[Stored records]
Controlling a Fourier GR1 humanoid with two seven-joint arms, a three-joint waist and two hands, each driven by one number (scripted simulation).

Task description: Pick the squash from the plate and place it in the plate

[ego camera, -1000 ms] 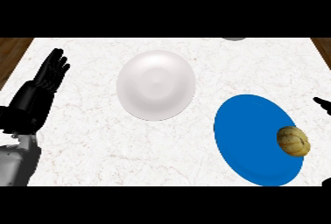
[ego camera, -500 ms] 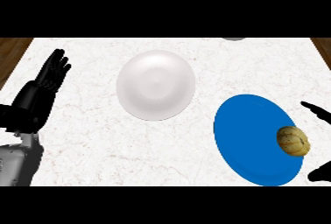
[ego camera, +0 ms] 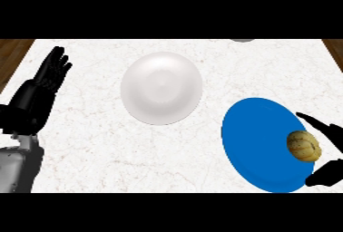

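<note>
We see the small round tan squash lying on the right part of the blue round plate, right of the white round plate on the marbled white counter. Our right hand brackets the squash, fingers spread apart, holding nothing. Our left hand rests open at the left edge.
</note>
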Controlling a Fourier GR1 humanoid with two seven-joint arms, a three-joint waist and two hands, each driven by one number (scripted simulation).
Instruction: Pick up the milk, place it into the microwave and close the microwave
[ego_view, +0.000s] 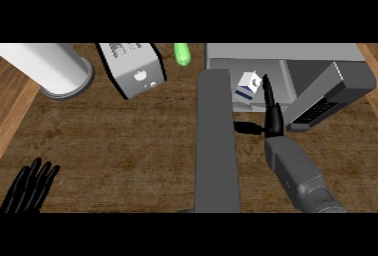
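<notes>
Milk carton (249, 86) already sits inside the microwave (284, 57), right hand (270, 107) just beside it with fingers straight, holding nothing. Risk: clipping the carton over while backing out, or the open door (218, 135) swinging into the forearm. Left hand (31, 185) rests spread on the desk (125, 145), well away from the microwave.

White-and-blue milk carton (248, 86) tilted inside grey microwave (244, 53), microwave door (330, 97) open

The counter (125, 145) has a dark brown top with a rough, speckled grain. Along its left edge runs a strip of lighter wood (15, 110) with straight grain, and a similar light strip (369, 55) shows at the far right corner.
</notes>
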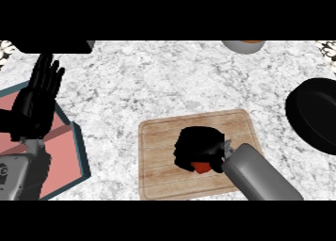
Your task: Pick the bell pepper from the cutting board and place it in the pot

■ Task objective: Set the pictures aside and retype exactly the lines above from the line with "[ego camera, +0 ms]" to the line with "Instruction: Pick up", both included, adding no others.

■ The answer:
[ego camera, +0 ms] 

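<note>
We see the small round tan squash lying on the right part of the blue round plate, right of the white round plate on the marbled white counter. Our right hand brackets the squash, fingers spread apart, holding nothing. Our left hand rests open at the left edge.
</note>
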Controlling a Fourier GR1 humanoid with two seven-joint arms, a three-joint waist and two hands, each driven by one number (scripted simulation).
Instruction: Pick up the milk, place it into the microwave and close the microwave

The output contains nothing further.